This Butchery Class Will Take Your Nose-to-Tail Knowledge to the Next Level
At Sutter Meats in Northampton, watch artisan butchers at work.
When you watch Terry Ragasa at work, it’s clear that he is a master of his craft. Every month, a lucky few get an opportunity to learn from him as he wields the tools of his trade. His medium happens to be meat.
Two years ago, he and his wife, Susan Mygatt Ragasa, opened Sutter Meats in Northampton. (Sutter is a union of their first names.) It’s a neighborhood butcher shop that sources pork, lamb and beef from farms located within 30 miles of the store. The dozen or so producers with whom they work all adhere to standards and practices like pasture grazing that promote the health and well-being of their animals. These partnerships are win-win. Butcher shop customers get access to delicious, humanely raised meat, while the producers can sell their inventory much more quickly than if they marketed it themselves. “What we do helps grow sustainable practices on farms,” says Ragasa. “Our operating budget goes back into local farms in the community.”
Fostering community is a big part of what Sutter Meats does, even as the butcher shop redefines what it means to eat nose-to-tail. “We buy whole animals, and utilize everything,” says Ragasa, describing how even the smallest bits are transformed into value-added products like sausages, jerky and stock. “It’s important to use every scrap of meat since it once was a living being.”
The artisan and his team apply a technique called European seam butchery. Instead of relying on machine slicers, the approach involves finding the natural seams between muscles and separating them out with a boning knife. It’s a labor-intensive approach that results in several cuts unfamiliar to most. That’s where education is key. Teaching people about the more unusual portions was a big part of Ragasa’s apprenticeship at Fleisher’s Grass Fed & Organic Meats in New York’s Hudson Valley. He went on to develop the first whole-animal butchery program in Brooklyn before settling with Susan, also a trained butcher, in Western Massachusetts. The couple is keen on continuing the tradition at the shop.
Twice a month on a Saturday afternoon, Ragasa conducts a pork fabrication class, showing a small group of attendees how he utilizes seam butchery. On a recent weekend, six of us gather to watch as he unfastens the pig — split lengthwise from nose to tail — from a hook in a refrigerated chamber, hoists it on his shoulder, and lays the carcass on a butchering table. It lands with a thump. There’s no mistaking that this was a real animal—head, torso, legs and all. The Hereford-Tamworth cross was raised at Sage Farm in Montague and weighed over 200 pounds at live weight. For folks accustomed to grocery store meat, nestled on foam and encased in plastic, this is a fundamental lesson. Meat is no longer an abstract concept.
Over the next 2 hours, we observe Ragasa take apart the entire carcass. We touch the different cuts, feeling the textures of the various muscles and strips of fat. The tactile experience puts his cooking tips into context. Tougher, more worked muscles get a low-and-slow braise, while tender morsels need only a sear.

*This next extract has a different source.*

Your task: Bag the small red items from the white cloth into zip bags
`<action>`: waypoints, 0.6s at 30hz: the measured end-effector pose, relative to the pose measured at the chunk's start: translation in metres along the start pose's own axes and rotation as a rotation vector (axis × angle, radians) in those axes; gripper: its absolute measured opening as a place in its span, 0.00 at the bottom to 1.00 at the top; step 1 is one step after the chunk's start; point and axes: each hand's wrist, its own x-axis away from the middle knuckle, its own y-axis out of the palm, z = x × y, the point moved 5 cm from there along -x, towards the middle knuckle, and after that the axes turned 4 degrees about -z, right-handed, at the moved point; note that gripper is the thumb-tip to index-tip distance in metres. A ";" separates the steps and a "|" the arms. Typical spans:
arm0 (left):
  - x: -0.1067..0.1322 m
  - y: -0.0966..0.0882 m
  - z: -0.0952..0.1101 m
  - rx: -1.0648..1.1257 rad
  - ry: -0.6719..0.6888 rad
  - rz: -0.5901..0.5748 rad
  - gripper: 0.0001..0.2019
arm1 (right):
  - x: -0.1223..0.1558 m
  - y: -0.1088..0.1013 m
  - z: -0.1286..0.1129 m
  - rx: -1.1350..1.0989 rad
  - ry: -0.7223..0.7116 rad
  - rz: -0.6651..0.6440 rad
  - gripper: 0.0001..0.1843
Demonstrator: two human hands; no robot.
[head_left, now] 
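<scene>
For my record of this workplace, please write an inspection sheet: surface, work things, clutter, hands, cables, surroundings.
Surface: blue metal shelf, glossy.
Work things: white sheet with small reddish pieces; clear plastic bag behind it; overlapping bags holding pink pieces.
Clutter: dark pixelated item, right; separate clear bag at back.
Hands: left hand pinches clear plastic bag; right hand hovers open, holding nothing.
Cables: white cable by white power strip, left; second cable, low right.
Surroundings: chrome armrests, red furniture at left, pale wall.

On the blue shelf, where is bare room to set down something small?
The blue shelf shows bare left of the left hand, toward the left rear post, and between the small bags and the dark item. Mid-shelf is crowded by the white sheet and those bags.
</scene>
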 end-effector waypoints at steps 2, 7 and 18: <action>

Throughout the demonstration, staff butchers zip back and forth from the butchering table to the counter up front. In between, they help trim and triage meat from the demo pig. It’s a busy Saturday, and there are plenty of customers to serve. Susan has the couple’s 7 month-old daughter in tow, snuggled in a baby carrier while ringing up orders.
The only time Ragasa uses a hand saw is to separate the primal sections — the shoulder, loin and ham. Otherwise, he uses a 5 to 6-inch deboning knife to harvest specific muscles, following their natural separations, then carving them from bone if necessary. When knives are not in use, they rest in a scabbard (like a slender metal case) fastened with a chain around his waist. “I feel like a pirate or a knight,” he quips.
A specialty cut of meat you won’t see in a market or most other butcher shops is called the secreto. He liberates it so swiftly and efficiently that a follow-up explanation is in order. “It’s located on the top of the belly,” he says, “part of the flank that connects the hip back to the last rib, at the base of the loin section, below the inner skirt-steak. It’s hiding underneath a tougher cut of meat, and a layer of fat.” (Got that? It’s okay if you didn’t. It’s his job to know animal anatomy inside and out.) “You cook it like a beef skirt steak,” he continues. “Take salt and garlic and rub those into the grain. Do a 2-minute sear on each side, then cut it across the grain.”
Northampton resident Lindsay Koshgarian, one of the class attendees, is a convert to the secreto cut. She purchases a few of these meaty steaks to add to the take-home bag — full of country-style ribs, pork belly and sausages — included in the $100 class fee. As an avid home cook, she relies on the butchers at Sutter Meats for specialized cuts, and for advice on how to cook them. She likes having a direct connection with the butchers. “I never knew it was possible,” she says, referring to the relationships she has developed with staff. “It’s such a nice bonus.”
Koshgarian has been a fan of the store since it opened, and is thoughtful about the subject of meat. “I’m sort of a self-conscious meat eater,” Koshgarian shares. “I know meat production is not the greatest thing for the environment, and we’re asking animals to give up their lives for us. I’m exploring my own qualms even as I continue to eat meat. So a firsthand experience like this allows me to confront meat as having been an animal rather than something vacuum packed.”
When asked how she thinks others would respond if they attended a demo like this, she’s quick to comment. “I think anyone, if they had an experience like this, would think more about where their food comes from and take care of it.”
The Sutter Meats team should feel proud. All of that education is paying off.